**Task**
Write out the full listing, matching it line for line.

**Available data**

BEGIN

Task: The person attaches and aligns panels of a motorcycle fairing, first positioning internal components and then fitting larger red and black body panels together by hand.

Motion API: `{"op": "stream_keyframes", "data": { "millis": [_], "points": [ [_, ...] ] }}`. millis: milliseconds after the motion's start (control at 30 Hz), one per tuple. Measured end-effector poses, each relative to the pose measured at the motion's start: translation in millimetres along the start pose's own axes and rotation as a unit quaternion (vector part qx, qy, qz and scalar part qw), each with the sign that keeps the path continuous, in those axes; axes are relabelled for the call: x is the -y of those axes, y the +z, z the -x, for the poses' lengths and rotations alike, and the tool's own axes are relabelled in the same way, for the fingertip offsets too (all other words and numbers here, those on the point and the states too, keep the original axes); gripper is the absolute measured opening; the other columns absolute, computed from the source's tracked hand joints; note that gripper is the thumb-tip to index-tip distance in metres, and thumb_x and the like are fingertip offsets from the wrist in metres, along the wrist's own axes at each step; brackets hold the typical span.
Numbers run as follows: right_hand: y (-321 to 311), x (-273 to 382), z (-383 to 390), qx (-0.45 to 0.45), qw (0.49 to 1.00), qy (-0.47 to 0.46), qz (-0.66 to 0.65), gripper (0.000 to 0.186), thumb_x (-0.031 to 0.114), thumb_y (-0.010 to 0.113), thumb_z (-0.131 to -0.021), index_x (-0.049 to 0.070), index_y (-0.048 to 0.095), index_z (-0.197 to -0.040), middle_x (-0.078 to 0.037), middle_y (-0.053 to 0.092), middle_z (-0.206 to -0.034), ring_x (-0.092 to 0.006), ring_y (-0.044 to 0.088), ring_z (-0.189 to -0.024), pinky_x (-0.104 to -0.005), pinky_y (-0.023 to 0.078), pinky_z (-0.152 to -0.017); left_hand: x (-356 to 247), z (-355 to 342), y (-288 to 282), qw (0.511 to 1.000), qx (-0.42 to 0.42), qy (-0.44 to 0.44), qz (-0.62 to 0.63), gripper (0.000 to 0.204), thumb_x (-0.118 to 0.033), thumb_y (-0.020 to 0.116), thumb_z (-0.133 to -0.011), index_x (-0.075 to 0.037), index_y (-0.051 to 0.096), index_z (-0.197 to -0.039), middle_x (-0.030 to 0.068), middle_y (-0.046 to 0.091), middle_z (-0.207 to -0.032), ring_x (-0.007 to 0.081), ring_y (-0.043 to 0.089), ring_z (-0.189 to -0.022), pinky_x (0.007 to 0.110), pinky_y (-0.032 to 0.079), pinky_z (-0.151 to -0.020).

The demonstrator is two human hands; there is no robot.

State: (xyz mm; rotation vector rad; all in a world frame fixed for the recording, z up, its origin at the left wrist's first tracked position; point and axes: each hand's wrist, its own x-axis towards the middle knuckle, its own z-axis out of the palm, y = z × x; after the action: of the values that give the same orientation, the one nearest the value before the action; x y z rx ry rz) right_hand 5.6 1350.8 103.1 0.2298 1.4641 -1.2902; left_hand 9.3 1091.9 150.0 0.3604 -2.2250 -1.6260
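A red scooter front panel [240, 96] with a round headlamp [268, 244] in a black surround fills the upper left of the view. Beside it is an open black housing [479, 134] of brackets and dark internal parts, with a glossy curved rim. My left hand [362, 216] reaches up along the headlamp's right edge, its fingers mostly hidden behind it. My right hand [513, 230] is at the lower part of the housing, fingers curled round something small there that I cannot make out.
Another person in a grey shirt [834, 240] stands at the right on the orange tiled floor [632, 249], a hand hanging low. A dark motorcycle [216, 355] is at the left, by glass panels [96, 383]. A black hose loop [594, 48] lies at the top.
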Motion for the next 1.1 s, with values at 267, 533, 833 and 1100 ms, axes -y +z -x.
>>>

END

**Result for this task**
Task: The person attaches and aligns panels of a motorcycle fairing, first positioning internal components and then fitting larger red and black body panels together by hand.

Motion API: `{"op": "stream_keyframes", "data": { "millis": [_], "points": [ [_, ...] ] }}`. millis: milliseconds after the motion's start (control at 30 Hz), one per tuple. Measured end-effector poses, each relative to the pose measured at the motion's start: translation in millimetres along the start pose's own axes and rotation as a unit quaternion (vector part qx, qy, qz and scalar part qw), each with the sign that keeps the path continuous, in those axes; axes are relabelled for the call: x is the -y of those axes, y the +z, z the -x, for the poses' lengths and rotations alike, and the tool's own axes are relabelled in the same way, for the fingertip offsets too (all other words and numbers here, those on the point and the states too, keep the original axes); gripper is the absolute measured opening; the other columns absolute, computed from the source's tracked hand joints; note that gripper is the thumb-tip to index-tip distance in metres, and thumb_x and the like are fingertip offsets from the wrist in metres, along the wrist's own axes at each step; brackets hold the typical span.
Numbers run as follows: right_hand: y (-321 to 311), x (-273 to 382), z (-383 to 390), qx (-0.45 to 0.45), qw (0.49 to 1.00), qy (-0.47 to 0.46), qz (-0.66 to 0.65), gripper (0.000 to 0.186), thumb_x (-0.031 to 0.114), thumb_y (-0.010 to 0.113), thumb_z (-0.131 to -0.021), index_x (-0.049 to 0.070), index_y (-0.048 to 0.095), index_z (-0.197 to -0.040), middle_x (-0.078 to 0.037), middle_y (-0.053 to 0.092), middle_z (-0.206 to -0.034), ring_x (-0.092 to 0.006), ring_y (-0.044 to 0.088), ring_z (-0.189 to -0.024), pinky_x (-0.104 to -0.005), pinky_y (-0.023 to 0.078), pinky_z (-0.152 to -0.017); left_hand: x (-356 to 247), z (-355 to 342), y (-288 to 282), qw (0.511 to 1.000), qx (-0.42 to 0.42), qy (-0.44 to 0.44), qz (-0.62 to 0.63), gripper (0.000 to 0.204), thumb_x (-0.118 to 0.033), thumb_y (-0.020 to 0.116), thumb_z (-0.133 to -0.011), index_x (-0.075 to 0.037), index_y (-0.051 to 0.096), index_z (-0.197 to -0.039), middle_x (-0.030 to 0.068), middle_y (-0.046 to 0.091), middle_z (-0.207 to -0.032), ring_x (-0.007 to 0.081), ring_y (-0.043 to 0.089), ring_z (-0.189 to -0.022), pinky_x (0.007 to 0.110), pinky_y (-0.032 to 0.079), pinky_z (-0.151 to -0.020).

The demonstrator is two human hands; there is no robot.

State: (xyz mm; rotation vector rad; all in a world frame fixed for the recording, z up, its origin at the left wrist's first tracked position; point and axes: each hand's wrist, its own x-axis towards the middle knuckle, its own z-axis out of the palm, y = z × x; after the action: of the values that give the same orientation, the one nearest the value before the action; x y z rx ry rz) right_hand 5.6 1350.8 103.1 0.2298 1.4641 -1.2902; left_hand 9.3 1091.9 150.0 0.3604 -2.2250 -1.6260
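A red scooter front panel [240, 96] with a round headlamp [268, 244] in a black surround fills the upper left of the view. Beside it is an open black housing [479, 134] of brackets and dark internal parts, with a glossy curved rim. My left hand [362, 216] reaches up along the headlamp's right edge, its fingers mostly hidden behind it. My right hand [513, 230] is at the lower part of the housing, fingers curled round something small there that I cannot make out.
Another person in a grey shirt [834, 240] stands at the right on the orange tiled floor [632, 249], a hand hanging low. A dark motorcycle [216, 355] is at the left, by glass panels [96, 383]. A black hose loop [594, 48] lies at the top.
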Motion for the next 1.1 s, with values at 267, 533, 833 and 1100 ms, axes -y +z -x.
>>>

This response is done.